ASSIGNED TASK: Your copy of the listing must be exact and must hold no images.

DATA SEGMENT:
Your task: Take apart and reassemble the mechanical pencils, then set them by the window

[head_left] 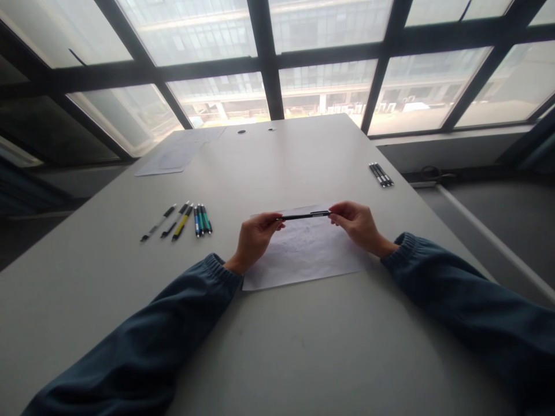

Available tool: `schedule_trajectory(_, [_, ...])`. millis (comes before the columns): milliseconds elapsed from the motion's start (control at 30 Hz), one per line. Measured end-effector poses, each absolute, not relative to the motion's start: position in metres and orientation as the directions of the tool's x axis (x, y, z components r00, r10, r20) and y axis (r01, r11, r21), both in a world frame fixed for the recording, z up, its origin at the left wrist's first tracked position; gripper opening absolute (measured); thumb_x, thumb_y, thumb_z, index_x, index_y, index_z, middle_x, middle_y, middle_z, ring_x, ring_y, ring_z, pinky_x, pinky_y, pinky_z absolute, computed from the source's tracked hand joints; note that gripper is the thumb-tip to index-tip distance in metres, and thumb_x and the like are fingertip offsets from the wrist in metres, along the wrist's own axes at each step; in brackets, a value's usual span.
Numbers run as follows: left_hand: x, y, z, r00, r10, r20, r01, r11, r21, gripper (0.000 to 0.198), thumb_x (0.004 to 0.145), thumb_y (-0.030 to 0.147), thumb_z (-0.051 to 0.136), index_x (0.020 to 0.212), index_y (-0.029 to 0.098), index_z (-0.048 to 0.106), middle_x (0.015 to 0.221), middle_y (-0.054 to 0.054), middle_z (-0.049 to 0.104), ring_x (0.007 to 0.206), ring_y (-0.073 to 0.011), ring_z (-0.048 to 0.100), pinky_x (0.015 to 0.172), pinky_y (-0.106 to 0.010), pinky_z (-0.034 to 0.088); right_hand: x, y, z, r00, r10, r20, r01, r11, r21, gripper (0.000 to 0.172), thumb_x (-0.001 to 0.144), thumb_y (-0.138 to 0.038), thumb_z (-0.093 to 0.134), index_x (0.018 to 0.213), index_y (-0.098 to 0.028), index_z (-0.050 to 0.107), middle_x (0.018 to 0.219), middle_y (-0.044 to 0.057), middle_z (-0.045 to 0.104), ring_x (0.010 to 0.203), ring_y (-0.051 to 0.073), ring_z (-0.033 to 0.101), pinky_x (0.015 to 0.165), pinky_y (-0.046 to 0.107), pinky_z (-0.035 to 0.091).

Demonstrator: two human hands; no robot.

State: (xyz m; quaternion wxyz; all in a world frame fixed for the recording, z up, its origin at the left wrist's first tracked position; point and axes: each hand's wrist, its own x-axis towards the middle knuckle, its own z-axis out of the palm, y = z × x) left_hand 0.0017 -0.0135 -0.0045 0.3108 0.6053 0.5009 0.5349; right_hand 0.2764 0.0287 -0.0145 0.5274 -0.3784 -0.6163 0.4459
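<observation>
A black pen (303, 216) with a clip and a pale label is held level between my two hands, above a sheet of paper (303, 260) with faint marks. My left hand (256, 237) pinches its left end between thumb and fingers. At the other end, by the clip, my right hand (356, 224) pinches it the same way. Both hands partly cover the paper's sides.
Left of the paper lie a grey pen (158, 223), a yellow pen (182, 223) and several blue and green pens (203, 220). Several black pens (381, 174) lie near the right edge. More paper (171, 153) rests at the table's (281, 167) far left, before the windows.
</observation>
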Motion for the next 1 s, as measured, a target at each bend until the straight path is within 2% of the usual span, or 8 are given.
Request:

SOLUTION TO THIS TASK:
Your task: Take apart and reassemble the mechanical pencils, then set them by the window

[head_left] 

Available tool: `schedule_trajectory(_, [_, ...])`. millis (comes before the columns): milliseconds elapsed from the motion's start (control at 30 Hz), one per line. Measured end-effector poses, each absolute, not relative to the motion's start: position in metres and orientation as the directions of the tool's x axis (x, y, z components r00, r10, r20) and y axis (r01, r11, r21), both in a world frame fixed for the recording, z up, its origin at the left wrist's first tracked position; gripper opening absolute (measured); thumb_x, thumb_y, thumb_z, index_x, index_y, index_z, middle_x, middle_y, middle_z, ring_x, ring_y, ring_z, pinky_x, pinky_y, pinky_z absolute, computed from the source's tracked hand joints; note that gripper is the thumb-tip to index-tip distance in metres, and thumb_x and the like are fingertip offsets from the wrist in metres, along the wrist's own axes at each step; in brackets, a value's usual span.
Numbers run as follows: left_hand: x, y, z, r00, r10, r20, r01, r11, r21, gripper (0.000 to 0.198), thumb_x (0.004 to 0.145), thumb_y (-0.030 to 0.147), thumb_z (-0.051 to 0.136), index_x (0.020 to 0.212), index_y (-0.029 to 0.098), index_z (-0.048 to 0.106), middle_x (0.015 to 0.221), middle_y (-0.054 to 0.054), middle_z (-0.049 to 0.104), ring_x (0.007 to 0.206), ring_y (-0.073 to 0.011), ring_z (-0.048 to 0.100), pinky_x (0.015 to 0.172), pinky_y (-0.106 to 0.010), pinky_z (-0.034 to 0.088); right_hand: x, y, z, r00, r10, r20, r01, r11, r21, gripper (0.000 to 0.172), thumb_x (-0.001 to 0.144), thumb_y (-0.138 to 0.038), thumb_z (-0.093 to 0.134), index_x (0.018 to 0.213), index_y (-0.098 to 0.028), index_z (-0.050 to 0.107), middle_x (0.018 to 0.219), middle_y (-0.044 to 0.057), middle_z (-0.045 to 0.104), ring_x (0.010 to 0.203), ring_y (-0.051 to 0.073), ring_z (-0.033 to 0.101), pinky_x (0.015 to 0.165), pinky_y (-0.046 to 0.107), pinky_z (-0.035 to 0.091).

Demonstrator: two human hands; no robot.

State: (xyz m; quaternion wxyz; all in a world frame fixed for the recording, z up, its origin at the left wrist's first tracked position; point and axes: each hand's wrist, its own x-axis towards the middle knuckle, its own z-axis out of the palm, y = z × x) left_hand 0.0017 -0.0135 -0.0045 0.3108 0.6053 0.5009 0.5349; right_hand 0.2764 0.0287 -0.0145 0.5274 -0.3784 -0.6163 0.4459
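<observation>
A black pen (303, 216) with a clip and a pale label is held level between my two hands, above a sheet of paper (303, 260) with faint marks. My left hand (256, 237) pinches its left end between thumb and fingers. At the other end, by the clip, my right hand (356, 224) pinches it the same way. Both hands partly cover the paper's sides.
Left of the paper lie a grey pen (158, 223), a yellow pen (182, 223) and several blue and green pens (203, 220). Several black pens (381, 174) lie near the right edge. More paper (171, 153) rests at the table's (281, 167) far left, before the windows.
</observation>
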Motion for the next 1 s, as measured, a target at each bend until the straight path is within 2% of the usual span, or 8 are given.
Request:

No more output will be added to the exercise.